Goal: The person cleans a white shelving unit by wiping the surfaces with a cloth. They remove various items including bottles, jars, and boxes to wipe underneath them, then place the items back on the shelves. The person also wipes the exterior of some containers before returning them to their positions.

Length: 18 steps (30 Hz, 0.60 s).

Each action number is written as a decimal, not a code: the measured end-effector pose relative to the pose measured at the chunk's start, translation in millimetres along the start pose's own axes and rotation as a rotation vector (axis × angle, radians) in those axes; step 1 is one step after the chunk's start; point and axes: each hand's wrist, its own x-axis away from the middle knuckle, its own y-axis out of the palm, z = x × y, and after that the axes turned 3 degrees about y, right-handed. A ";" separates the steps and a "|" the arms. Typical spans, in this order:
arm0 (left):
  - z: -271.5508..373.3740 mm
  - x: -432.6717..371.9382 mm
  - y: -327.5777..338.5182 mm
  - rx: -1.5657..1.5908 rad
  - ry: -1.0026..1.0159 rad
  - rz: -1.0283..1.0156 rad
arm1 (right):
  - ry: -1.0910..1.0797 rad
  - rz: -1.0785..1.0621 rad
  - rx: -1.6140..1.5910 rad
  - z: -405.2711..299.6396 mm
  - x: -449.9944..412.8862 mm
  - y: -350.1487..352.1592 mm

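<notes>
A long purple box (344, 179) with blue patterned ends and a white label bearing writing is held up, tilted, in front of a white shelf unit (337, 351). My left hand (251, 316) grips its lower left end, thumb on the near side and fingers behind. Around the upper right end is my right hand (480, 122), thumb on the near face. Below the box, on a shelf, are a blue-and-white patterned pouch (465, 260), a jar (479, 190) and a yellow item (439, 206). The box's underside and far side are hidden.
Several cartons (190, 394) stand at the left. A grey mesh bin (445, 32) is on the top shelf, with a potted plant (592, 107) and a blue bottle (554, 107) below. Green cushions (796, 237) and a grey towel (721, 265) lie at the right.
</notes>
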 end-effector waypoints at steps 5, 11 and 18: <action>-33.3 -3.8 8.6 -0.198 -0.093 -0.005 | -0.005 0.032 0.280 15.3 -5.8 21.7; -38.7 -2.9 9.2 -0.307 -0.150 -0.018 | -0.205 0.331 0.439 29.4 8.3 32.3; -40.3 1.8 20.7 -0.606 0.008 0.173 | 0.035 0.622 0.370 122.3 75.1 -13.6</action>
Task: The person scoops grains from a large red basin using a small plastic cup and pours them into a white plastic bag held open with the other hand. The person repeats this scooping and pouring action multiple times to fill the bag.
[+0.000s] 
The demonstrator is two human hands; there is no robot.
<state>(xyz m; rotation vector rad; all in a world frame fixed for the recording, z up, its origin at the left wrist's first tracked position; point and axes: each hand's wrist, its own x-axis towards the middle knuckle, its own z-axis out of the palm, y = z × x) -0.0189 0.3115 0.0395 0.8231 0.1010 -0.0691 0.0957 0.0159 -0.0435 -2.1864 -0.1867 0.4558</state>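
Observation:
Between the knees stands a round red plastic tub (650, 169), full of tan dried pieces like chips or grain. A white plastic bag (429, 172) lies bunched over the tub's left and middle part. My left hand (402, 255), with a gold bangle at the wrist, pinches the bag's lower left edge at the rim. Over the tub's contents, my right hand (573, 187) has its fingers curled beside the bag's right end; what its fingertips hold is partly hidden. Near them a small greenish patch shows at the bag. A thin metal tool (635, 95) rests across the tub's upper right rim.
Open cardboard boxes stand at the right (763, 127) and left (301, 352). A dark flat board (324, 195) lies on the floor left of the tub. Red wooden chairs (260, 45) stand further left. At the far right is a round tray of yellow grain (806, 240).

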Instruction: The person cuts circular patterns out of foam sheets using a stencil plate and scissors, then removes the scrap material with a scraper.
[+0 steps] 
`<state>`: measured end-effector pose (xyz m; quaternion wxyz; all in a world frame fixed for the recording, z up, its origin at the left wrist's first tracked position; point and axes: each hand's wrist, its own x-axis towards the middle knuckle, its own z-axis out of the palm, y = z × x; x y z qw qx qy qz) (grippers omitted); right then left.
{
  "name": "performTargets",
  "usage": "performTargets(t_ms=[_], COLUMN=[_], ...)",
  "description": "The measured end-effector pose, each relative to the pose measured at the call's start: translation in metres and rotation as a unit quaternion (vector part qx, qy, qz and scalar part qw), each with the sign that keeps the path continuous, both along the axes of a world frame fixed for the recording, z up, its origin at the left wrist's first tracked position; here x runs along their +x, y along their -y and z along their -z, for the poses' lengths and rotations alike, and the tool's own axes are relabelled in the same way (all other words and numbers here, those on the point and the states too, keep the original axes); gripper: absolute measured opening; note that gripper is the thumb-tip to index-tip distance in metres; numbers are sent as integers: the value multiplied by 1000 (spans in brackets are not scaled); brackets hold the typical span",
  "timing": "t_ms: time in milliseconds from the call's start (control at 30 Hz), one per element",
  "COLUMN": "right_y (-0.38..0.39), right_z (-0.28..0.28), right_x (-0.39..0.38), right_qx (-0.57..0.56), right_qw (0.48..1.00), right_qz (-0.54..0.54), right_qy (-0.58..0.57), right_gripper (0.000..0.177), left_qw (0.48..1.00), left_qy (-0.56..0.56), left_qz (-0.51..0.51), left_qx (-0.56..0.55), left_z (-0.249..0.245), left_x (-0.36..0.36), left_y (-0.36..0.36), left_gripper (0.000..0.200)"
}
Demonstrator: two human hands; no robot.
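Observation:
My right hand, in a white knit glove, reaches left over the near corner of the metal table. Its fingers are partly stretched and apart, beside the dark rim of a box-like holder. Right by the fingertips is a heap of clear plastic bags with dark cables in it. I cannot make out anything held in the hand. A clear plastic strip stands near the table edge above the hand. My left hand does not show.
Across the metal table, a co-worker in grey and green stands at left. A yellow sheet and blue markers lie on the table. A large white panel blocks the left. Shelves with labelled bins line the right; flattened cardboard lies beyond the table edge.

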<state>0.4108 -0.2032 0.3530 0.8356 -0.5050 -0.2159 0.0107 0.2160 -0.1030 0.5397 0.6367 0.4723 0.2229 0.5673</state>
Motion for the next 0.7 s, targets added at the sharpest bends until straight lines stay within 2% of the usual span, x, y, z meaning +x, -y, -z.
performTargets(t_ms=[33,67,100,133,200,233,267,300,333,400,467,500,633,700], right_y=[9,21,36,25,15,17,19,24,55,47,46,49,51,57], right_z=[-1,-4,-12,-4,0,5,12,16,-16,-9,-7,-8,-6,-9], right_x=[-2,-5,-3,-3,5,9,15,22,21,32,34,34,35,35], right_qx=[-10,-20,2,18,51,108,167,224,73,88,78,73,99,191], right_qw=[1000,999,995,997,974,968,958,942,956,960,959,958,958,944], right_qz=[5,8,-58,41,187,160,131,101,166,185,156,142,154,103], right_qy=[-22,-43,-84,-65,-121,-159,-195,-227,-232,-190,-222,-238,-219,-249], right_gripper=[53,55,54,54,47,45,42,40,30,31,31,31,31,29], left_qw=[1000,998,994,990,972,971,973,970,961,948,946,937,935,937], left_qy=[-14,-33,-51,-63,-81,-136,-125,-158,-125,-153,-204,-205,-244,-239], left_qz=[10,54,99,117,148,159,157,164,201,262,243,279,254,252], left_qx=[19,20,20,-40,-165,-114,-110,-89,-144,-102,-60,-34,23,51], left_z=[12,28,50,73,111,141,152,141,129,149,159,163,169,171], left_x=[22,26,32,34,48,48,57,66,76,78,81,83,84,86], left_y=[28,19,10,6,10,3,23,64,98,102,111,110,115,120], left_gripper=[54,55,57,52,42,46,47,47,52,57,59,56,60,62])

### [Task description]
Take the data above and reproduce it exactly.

### [Solution for this task]
Goal: The person cleans a white shelving unit by wiping the surfaces with a cloth. They remove various items including bottles, jars, and boxes to wipe underneath them, then place the items back on the shelves. The person also wipes the exterior of some containers before returning them to their positions.

Length: 18 steps (30 Hz, 0.60 s).

Each action number is written as a decimal, not a code: the measured end-effector pose relative to the pose measured at the chunk's start, translation in millimetres along the start pose's own axes and rotation as a rotation vector (axis × angle, radians) in those axes; step 1 is one step after the chunk's start; point and axes: each hand's wrist, its own x-axis away from the middle knuckle, its own y-axis out of the palm, z = x × y, and after that the axes turned 3 degrees about y, right-handed. A ";" separates the steps and a "|" the arms. Typical spans, in this order:
arm0 (left):
  - z: -271.5508..373.3740 mm
  - x: -432.6717..371.9382 mm
  - y: -327.5777..338.5182 mm
  - rx: -1.5657..1.5908 rad
  - ry: -1.0026..1.0159 rad
  - rz: -1.0283..1.0156 rad
arm1 (right):
  - ry: -1.0910..1.0797 rad
  - rz: -1.0785..1.0621 rad
  - rx: -1.6140..1.5910 rad
  - z: -405.2711..299.6396 mm
  - x: -449.9944..412.8862 mm
  - y: -350.1487..352.1592 mm

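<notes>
A long purple box (344, 179) with blue patterned ends and a white label bearing writing is held up, tilted, in front of a white shelf unit (337, 351). My left hand (251, 316) grips its lower left end, thumb on the near side and fingers behind. Around the upper right end is my right hand (480, 122), thumb on the near face. Below the box, on a shelf, are a blue-and-white patterned pouch (465, 260), a jar (479, 190) and a yellow item (439, 206). The box's underside and far side are hidden.
Several cartons (190, 394) stand at the left. A grey mesh bin (445, 32) is on the top shelf, with a potted plant (592, 107) and a blue bottle (554, 107) below. Green cushions (796, 237) and a grey towel (721, 265) lie at the right.
</notes>
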 end-effector waypoints at steps 5, 11 and 18: <action>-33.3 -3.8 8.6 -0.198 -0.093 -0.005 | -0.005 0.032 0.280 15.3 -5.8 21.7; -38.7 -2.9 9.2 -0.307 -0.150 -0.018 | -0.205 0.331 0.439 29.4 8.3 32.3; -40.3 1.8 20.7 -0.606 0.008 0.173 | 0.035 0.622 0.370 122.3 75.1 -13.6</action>
Task: The person scoops grains from a large red basin using a small plastic cup and pours them into a white plastic bag held open with the other hand. The person repeats this scooping and pouring action multiple times to fill the bag.
[+0.000s] 
The demonstrator is two human hands; there is no robot.
<state>(xyz m; rotation vector rad; all in a world frame fixed for the recording, z up, its origin at the left wrist's first tracked position; point and axes: each hand's wrist, its own x-axis towards the middle knuckle, its own z-axis out of the palm, y = z × x) -0.0189 0.3115 0.0395 0.8231 0.1010 -0.0691 0.0957 0.0159 -0.0435 -2.1864 -0.1867 0.4558</state>
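Observation:
Between the knees stands a round red plastic tub (650, 169), full of tan dried pieces like chips or grain. A white plastic bag (429, 172) lies bunched over the tub's left and middle part. My left hand (402, 255), with a gold bangle at the wrist, pinches the bag's lower left edge at the rim. Over the tub's contents, my right hand (573, 187) has its fingers curled beside the bag's right end; what its fingertips hold is partly hidden. Near them a small greenish patch shows at the bag. A thin metal tool (635, 95) rests across the tub's upper right rim.
Open cardboard boxes stand at the right (763, 127) and left (301, 352). A dark flat board (324, 195) lies on the floor left of the tub. Red wooden chairs (260, 45) stand further left. At the far right is a round tray of yellow grain (806, 240).
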
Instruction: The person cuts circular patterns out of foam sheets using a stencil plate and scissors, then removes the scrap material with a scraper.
[+0 steps] 
`<state>`: measured end-effector pose (xyz m; quaternion wxyz; all in a world frame fixed for the recording, z up, its origin at the left wrist's first tracked position; point and axes: each hand's wrist, its own x-axis towards the middle knuckle, its own z-axis out of the palm, y = z × x; x y z qw qx qy qz) (grippers omitted); right then left.
{
  "name": "performTargets",
  "usage": "performTargets(t_ms=[_], COLUMN=[_], ...)",
  "description": "The measured end-effector pose, each relative to the pose measured at the call's start: translation in metres and rotation as a unit quaternion (vector part qx, qy, qz and scalar part qw), each with the sign that keeps the path continuous, both along the axes of a world frame fixed for the recording, z up, its origin at the left wrist's first tracked position; here x runs along their +x, y along their -y and z along their -z, for the poses' lengths and rotations alike, and the tool's own axes are relabelled in the same way (all other words and numbers here, those on the point and the states too, keep the original axes); gripper: absolute measured opening; note that gripper is the thumb-tip to index-tip distance in metres; numbers are sent as integers: the value multiplied by 1000 (spans in brackets are not scaled); brackets hold the typical span",
  "timing": "t_ms: time in milliseconds from the call's start (control at 30 Hz), one per element",
  "COLUMN": "right_y (-0.38..0.39), right_z (-0.28..0.28), right_x (-0.39..0.38), right_qx (-0.57..0.56), right_qw (0.48..1.00), right_qz (-0.54..0.54), right_qy (-0.58..0.57), right_gripper (0.000..0.177), left_qw (0.48..1.00), left_qy (-0.56..0.56), left_qz (-0.51..0.51), left_qx (-0.56..0.55), left_z (-0.249..0.245), left_x (-0.36..0.36), left_y (-0.36..0.36), left_gripper (0.000..0.200)"
}
Demonstrator: two human hands; no robot.
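Observation:
My right hand, in a white knit glove, reaches left over the near corner of the metal table. Its fingers are partly stretched and apart, beside the dark rim of a box-like holder. Right by the fingertips is a heap of clear plastic bags with dark cables in it. I cannot make out anything held in the hand. A clear plastic strip stands near the table edge above the hand. My left hand does not show.
Across the metal table, a co-worker in grey and green stands at left. A yellow sheet and blue markers lie on the table. A large white panel blocks the left. Shelves with labelled bins line the right; flattened cardboard lies beyond the table edge.
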
<state>0.4108 -0.2032 0.3530 0.8356 -0.5050 -0.2159 0.0107 0.2160 -0.1030 0.5397 0.6367 0.4723 0.2229 0.5673</state>
Motion for the next 0.7 s, targets added at the sharpest bends until straight lines stay within 2% of the usual span, x, y, z meaning +x, -y, -z.
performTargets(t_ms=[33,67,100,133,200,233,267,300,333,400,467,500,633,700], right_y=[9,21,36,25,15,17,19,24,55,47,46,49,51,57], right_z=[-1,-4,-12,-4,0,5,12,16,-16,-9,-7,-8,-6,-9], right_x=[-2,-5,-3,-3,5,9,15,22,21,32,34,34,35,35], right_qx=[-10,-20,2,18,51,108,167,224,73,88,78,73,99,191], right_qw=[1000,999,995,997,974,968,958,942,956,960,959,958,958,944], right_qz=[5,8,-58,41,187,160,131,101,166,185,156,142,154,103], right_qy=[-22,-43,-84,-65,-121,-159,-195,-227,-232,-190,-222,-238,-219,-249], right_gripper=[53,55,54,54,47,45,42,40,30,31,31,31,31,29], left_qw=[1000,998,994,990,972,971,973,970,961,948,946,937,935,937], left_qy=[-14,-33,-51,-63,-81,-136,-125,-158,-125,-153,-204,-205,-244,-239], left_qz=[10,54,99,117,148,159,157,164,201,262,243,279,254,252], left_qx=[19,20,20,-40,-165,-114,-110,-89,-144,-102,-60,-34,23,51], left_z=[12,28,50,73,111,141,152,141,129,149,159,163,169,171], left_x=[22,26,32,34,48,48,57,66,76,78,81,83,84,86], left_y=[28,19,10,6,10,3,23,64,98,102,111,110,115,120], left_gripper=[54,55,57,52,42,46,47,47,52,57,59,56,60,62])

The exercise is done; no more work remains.